DIPLOMATIC AGENTS AND CONSULAR OFFICERS

  1. Nothing in this Convention shall affect the fiscal privileges of diplomatic agents or consular officers under the general rules of international law or under the provisions of special agreements.
  2. For the purposes of the Convention an individual who is a member of a diplomatic or consular mission of one of the States in the other State or in a third State and who is a national of the sending State, shall be deemed to be a resident of the sending State if he is subjected therein to the same obligations in respect of taxes on income or on capital as are residents of that State.
  3. International organisations, organs and officials thereof and members of a diplomatic or consular mission of a third State, being present in one of the States, are not entitled, in the other State, to the reductions or exemptions from tax provided for in Articles 10, 11 and 12 in respect of the items of income dealt with in these Articles and arising in that other State, if such items of income are not subject to a tax on income in the first-mentioned State.

ARTICLE 28

TERRITORIAL EXTENSION

  1. This Convention may be extended either in its entirety or with any necessary modifications, to either or both of the countries of Aruba or the Netherlands Antilles, if the country concerned imposes taxes substantially similar in character to those to which the Convention applies. Any such extension shall take effect from such date and subject to such modifications and conditions including conditions as to termination, as may be specified and agreed in notes to be exchanged through diplomatic channels.
  2. Unless otherwise agreed, the termination of the Convention shall not also terminate any extension of the Convention to any country to which it has been extended under this Article.

CHAPTER VII

FINAL PROVISIONS

ARTICLE 29

ENTRY INTO FORCE

  1. Each of the States shall notify to the other the completion of the procedures required by its law for the bringing into force of this Convention. This Convention shall enter into force on the thirtieth day after the latter of the dates on which the respective Governments have notified each other in writing that the formalities constitutionally required in their respective States have been complied with, and its provisions shall have effect:
(a) in the Netherlands for taxable years and periods beginning on or after the first day of January next following the calendar year in which the latter of the notifications is given ;
(b) in India in respect of income arising in any fiscal year beginning on or after the first day of April next following the calendar year in which the latter of the notifications is given.
  1. Notwithstanding the provisions of paragraph 1, the provisions of Article 8 shall have effect:
(a) in the Netherlands for taxable years and periods beginning on or after the first day of January, 1987 ;
(b) in India in respect of income arising in any fiscal year beginning on or after the first day of April, 1987.

ARTICLE 30

TERMINATION

This Convention shall remain in force until terminated by one of the Contracting Parties. Either party may terminate the Convention, through diplomatic channels, by giving notice of termination at least six months before the end of any calendar year after the expiration of a period of five years from the date of its entry into force. In such event, the Convention shall cease to have effect:

(a) in the Netherlands for taxable years and periods beginning on or after the first day of January next following the calendar year in which the notice of termination has been given ;
(b) in India in respect of income arising in any fiscal year beginning on or after the 1st day of April next following the calendar year in which the notice of termination has been given.

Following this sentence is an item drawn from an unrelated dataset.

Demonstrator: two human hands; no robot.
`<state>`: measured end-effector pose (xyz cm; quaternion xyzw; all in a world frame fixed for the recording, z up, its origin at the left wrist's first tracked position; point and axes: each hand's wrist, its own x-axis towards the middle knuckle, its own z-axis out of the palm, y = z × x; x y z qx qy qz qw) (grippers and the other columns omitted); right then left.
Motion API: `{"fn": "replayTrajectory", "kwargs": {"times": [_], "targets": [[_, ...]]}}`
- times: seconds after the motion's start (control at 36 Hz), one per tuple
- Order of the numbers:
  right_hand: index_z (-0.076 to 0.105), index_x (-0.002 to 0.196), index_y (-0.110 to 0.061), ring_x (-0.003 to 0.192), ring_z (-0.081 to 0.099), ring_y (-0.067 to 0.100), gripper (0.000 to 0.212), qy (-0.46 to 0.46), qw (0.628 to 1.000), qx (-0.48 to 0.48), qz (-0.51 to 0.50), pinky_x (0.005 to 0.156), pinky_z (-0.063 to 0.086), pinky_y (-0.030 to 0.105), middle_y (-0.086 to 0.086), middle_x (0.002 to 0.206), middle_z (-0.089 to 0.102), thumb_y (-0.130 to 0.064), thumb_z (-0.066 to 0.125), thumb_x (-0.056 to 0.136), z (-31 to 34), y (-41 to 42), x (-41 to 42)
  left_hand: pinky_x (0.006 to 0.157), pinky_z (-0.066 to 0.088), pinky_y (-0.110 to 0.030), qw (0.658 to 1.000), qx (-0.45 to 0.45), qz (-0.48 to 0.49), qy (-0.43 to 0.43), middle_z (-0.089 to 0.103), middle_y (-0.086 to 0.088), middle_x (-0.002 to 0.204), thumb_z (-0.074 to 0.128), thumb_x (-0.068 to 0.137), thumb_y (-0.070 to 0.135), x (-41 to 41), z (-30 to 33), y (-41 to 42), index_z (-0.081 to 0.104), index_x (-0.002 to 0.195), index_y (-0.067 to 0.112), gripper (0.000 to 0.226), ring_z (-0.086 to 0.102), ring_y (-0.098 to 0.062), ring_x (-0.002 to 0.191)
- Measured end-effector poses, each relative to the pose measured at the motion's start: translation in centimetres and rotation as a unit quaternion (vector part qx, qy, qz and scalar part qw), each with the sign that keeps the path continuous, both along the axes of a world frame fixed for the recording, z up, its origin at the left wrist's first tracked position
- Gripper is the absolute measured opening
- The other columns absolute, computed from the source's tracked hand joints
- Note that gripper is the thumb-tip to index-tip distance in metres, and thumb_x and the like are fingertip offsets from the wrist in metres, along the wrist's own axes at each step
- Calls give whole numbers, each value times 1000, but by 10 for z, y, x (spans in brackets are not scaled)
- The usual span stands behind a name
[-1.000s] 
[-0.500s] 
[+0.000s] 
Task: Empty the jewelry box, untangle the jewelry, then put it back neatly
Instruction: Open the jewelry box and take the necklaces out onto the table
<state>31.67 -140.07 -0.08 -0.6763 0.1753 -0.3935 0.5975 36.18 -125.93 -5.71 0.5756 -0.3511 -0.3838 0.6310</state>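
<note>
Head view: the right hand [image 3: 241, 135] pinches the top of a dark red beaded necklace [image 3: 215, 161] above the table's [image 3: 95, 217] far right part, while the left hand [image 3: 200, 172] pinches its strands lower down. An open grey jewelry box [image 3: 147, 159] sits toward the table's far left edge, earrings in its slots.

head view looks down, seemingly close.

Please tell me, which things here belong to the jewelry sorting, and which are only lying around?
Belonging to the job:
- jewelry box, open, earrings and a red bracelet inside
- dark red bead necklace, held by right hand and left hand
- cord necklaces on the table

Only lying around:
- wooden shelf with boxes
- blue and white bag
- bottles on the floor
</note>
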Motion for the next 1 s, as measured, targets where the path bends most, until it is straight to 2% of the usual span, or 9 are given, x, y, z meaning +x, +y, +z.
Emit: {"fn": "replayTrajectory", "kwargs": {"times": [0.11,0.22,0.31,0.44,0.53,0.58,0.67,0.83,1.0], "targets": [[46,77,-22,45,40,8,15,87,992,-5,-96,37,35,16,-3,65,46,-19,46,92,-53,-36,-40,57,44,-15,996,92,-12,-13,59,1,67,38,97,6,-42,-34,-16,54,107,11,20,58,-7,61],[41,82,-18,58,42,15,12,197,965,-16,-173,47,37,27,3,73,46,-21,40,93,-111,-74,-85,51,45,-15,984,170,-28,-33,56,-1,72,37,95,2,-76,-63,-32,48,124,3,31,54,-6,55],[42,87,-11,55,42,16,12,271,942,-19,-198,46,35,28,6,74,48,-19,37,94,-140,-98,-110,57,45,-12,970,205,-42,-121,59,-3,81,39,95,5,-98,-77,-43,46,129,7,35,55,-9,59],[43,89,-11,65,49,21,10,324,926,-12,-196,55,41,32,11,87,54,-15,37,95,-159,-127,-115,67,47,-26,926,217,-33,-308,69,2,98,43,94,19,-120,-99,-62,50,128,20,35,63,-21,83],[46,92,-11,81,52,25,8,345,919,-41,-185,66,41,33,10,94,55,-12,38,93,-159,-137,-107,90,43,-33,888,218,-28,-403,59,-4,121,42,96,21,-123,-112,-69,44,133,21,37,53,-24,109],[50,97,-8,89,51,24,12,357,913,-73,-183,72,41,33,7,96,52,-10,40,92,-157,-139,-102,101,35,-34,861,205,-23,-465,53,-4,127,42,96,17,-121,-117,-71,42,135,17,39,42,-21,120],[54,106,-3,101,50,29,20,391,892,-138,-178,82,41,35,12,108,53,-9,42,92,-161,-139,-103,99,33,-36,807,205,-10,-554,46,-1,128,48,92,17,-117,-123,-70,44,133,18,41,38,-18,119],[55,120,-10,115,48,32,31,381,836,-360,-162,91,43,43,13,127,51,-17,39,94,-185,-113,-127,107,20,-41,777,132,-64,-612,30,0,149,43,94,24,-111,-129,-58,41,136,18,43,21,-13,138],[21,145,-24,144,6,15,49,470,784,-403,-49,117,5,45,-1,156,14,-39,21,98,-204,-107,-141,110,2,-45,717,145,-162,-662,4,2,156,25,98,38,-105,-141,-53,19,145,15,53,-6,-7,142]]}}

IN WITNESS WHEREOF the undersigned, duly authorised thereto, have signed this Convention.

DONE at New Delhi this thirtieth day of July, 1988, in duplicate, in the Hindi, Netherlands and English languages, the three texts being equally authentic. In case of divergence between the Hindi and Netherlands texts, the English text shall be the operative one.

PROTOCOL

At the moment of signing the Convention for the avoidance of double taxation and the prevention of fiscal evasion with respect to taxes on income and on capital, this day concluded between the Kingdom of the Netherlands and the Republic of India, the undersigned have agreed that the following provisions shall form an integral part of the Convention.

  1. Ad Article 7
  2. In respect of paragraphs 1 and 2 of Article 7, where an enterprise of one of the States sells goods or merchandise or carries on business in the other State through a permanent establishment situated therein, the profits of that permanent establishment shall not be determined on the basis of the total amount received by the enterprise, but shall be determined only on the basis of the remuneration which is attributable to the actual activity of the permanent establishment for such sales or business. Especially, in the case of contracts for the survey, supply, installation or construction of industrial, commercial or scientific equipment or premises, or of public works, when the enterprise has a permanent establishment, the profits of such permanent establishment shall not be determined on the basis of the total amount of the contract, but shall be determined only on the basis of that part of the contract which is effectively carried out by the permanent establishment in the State where the permanent establishment is situated. The profits related to that part of the contract which is carried out by the head office of the enterprise shall be taxable only in the State of which the enterprise is a resident.
  3. It is understood that with respect to paragraph 2 of Article 7, no profits shall be attributed to a permanent establishment by reason of the facilitation of the conclusion of foreign trade or loan agreements or mere signing thereof.
  4. Where the law of the State in which a permanent establishment is situated imposes in accordance with the provisions of sub-paragraph (a) of paragraph 3 of Article 7 a restriction on the amount of the executive and general administrative expenses which may be allowed as a deduction in determining the profits of such permanent establishment, it is understood that in determining the profits of such permanent establishment the deduction in respect of such executive and general administrative expenses in no case shall be less than what is allowable under the Indian Income-tax Act as on the date of signature of this Convention.
  5. Ad Article 8A

It is understood that in case the percentage as is specified in section 44B of the Indian Income-tax Act as on the date of signature of this Convention for the purpose of determining the amount of shipping profits is reduced by any change in the Indian law, the percentage as is mentioned in sub-paragraph (b) of paragraph 2 of Article 8A will be reduced in the same proportion.

III. Ad Article 9

It is understood that the fact that associated enterprises have concluded arrangements, such as cost-sharing arrangements or general services agreements, for or based on the allocation of executive, general administrative, technical and commercial expenses, research and development expenses and other similar expenses, is not in itself a condition as meant in paragraph 1 of Article 9.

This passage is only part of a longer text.